[EXERCISE PROMPT]: Find how many lines below hold "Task", then state that number by itself.

[Items from a data source]:
────────────────────────────────────────

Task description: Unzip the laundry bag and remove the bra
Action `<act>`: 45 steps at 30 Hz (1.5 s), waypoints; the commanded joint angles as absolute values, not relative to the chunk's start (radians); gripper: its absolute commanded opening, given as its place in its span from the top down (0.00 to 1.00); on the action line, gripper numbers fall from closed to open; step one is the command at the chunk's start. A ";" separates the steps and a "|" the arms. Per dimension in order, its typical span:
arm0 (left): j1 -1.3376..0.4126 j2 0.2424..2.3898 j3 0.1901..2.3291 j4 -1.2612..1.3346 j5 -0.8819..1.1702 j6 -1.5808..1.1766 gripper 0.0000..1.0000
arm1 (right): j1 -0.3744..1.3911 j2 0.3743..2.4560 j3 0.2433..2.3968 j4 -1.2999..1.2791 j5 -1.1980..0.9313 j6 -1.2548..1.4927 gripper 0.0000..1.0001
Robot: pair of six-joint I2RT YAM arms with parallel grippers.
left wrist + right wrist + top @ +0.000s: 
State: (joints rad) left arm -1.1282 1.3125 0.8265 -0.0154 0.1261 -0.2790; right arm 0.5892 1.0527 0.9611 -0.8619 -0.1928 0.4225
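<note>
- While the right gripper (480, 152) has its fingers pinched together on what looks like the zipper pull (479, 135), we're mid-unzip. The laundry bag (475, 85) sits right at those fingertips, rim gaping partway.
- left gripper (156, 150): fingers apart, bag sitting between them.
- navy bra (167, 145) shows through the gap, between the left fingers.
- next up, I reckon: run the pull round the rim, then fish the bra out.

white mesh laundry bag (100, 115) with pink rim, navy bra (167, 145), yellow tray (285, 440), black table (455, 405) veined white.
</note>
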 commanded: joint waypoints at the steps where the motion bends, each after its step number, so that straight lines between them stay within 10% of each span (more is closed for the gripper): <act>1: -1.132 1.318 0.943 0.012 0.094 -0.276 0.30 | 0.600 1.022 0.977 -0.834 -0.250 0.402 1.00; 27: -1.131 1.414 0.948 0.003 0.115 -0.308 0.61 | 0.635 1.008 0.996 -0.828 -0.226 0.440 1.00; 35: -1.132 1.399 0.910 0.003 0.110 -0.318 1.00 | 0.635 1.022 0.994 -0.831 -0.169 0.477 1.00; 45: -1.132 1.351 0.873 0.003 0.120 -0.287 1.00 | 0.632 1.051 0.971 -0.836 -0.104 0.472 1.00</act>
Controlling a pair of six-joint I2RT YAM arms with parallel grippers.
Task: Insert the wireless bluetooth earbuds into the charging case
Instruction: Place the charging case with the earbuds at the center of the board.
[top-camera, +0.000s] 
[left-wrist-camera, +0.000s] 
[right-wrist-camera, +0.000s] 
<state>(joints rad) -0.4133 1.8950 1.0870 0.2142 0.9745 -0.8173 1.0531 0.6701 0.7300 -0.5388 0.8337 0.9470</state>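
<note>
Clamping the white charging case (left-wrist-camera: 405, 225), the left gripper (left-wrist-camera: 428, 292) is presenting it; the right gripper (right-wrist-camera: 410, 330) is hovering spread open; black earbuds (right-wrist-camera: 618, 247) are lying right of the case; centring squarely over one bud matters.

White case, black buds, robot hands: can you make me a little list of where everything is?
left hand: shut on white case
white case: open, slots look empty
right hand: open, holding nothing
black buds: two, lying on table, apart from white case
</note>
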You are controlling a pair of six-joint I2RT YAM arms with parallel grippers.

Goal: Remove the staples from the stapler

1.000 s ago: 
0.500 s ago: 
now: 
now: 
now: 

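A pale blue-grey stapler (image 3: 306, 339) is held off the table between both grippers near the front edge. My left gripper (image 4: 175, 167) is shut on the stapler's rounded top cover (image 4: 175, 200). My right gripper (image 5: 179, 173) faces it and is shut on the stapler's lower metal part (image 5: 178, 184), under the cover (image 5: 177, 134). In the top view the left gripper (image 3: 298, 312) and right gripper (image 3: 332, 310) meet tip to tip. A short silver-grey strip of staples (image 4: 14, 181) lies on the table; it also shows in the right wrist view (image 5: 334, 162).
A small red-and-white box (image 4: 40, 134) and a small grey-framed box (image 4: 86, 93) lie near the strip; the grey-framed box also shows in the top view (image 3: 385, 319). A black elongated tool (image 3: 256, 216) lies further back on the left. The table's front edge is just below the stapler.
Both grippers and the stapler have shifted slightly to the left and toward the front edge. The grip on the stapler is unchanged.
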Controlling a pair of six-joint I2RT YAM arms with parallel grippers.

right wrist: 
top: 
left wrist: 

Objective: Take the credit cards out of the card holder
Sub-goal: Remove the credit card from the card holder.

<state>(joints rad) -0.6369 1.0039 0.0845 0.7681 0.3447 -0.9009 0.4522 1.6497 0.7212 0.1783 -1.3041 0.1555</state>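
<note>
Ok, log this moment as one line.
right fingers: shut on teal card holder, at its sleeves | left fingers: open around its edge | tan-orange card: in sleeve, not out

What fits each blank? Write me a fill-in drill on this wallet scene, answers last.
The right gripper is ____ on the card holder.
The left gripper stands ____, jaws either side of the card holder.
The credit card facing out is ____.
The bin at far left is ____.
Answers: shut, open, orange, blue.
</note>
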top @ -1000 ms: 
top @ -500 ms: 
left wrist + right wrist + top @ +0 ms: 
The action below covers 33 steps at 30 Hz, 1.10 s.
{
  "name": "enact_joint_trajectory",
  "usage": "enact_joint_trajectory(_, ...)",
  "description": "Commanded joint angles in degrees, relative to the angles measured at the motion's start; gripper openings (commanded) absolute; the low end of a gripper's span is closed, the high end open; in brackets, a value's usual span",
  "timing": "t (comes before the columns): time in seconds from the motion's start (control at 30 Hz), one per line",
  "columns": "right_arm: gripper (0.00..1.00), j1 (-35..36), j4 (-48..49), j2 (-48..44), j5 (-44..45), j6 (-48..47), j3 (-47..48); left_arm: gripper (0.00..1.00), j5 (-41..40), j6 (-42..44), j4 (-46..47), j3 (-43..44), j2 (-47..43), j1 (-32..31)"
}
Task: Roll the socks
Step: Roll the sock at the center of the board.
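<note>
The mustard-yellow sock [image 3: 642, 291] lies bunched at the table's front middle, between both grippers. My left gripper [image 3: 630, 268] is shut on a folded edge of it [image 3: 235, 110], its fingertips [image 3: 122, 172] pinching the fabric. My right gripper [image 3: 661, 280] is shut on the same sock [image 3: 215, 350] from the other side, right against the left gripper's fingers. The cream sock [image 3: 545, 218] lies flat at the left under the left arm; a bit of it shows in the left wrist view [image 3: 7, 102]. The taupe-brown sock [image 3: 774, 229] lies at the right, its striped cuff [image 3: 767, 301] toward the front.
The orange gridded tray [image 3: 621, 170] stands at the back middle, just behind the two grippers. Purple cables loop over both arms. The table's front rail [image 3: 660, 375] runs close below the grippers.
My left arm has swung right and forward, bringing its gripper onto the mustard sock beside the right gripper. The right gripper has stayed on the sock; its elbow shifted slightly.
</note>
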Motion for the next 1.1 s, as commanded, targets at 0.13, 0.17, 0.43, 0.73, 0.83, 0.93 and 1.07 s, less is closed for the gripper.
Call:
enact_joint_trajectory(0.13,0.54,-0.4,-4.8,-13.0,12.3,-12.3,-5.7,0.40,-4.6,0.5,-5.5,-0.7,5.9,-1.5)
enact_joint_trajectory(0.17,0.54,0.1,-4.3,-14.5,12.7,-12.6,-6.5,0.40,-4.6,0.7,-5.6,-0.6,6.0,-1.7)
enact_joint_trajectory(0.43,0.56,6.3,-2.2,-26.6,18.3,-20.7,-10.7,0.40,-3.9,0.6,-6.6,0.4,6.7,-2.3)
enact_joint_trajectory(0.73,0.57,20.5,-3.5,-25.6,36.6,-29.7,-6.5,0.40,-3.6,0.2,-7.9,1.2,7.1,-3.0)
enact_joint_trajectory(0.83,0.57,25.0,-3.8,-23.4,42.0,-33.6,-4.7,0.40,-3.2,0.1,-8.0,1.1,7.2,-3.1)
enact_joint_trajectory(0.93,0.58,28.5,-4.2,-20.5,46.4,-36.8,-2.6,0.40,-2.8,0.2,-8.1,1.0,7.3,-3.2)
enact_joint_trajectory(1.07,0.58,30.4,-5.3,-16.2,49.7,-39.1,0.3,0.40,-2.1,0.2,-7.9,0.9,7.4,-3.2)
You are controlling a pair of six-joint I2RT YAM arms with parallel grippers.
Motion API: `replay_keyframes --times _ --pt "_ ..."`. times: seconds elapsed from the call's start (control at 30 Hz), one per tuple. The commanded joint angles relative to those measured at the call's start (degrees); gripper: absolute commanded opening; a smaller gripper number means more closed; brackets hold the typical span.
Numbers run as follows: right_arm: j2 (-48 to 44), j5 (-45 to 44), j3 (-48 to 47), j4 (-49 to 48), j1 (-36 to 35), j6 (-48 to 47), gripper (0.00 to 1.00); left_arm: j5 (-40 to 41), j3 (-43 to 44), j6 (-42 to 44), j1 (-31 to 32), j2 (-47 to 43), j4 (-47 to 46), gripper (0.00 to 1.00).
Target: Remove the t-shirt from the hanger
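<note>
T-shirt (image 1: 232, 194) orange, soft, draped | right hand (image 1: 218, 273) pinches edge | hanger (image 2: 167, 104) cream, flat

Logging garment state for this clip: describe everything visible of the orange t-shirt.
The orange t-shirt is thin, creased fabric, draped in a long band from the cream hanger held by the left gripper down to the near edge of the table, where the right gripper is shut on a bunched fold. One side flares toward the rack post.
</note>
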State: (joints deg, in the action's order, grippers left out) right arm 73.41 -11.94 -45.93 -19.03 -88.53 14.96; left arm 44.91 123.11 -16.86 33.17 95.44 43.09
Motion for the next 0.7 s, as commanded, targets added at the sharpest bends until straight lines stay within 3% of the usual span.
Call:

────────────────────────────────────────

[EXERCISE ANSWER]: 3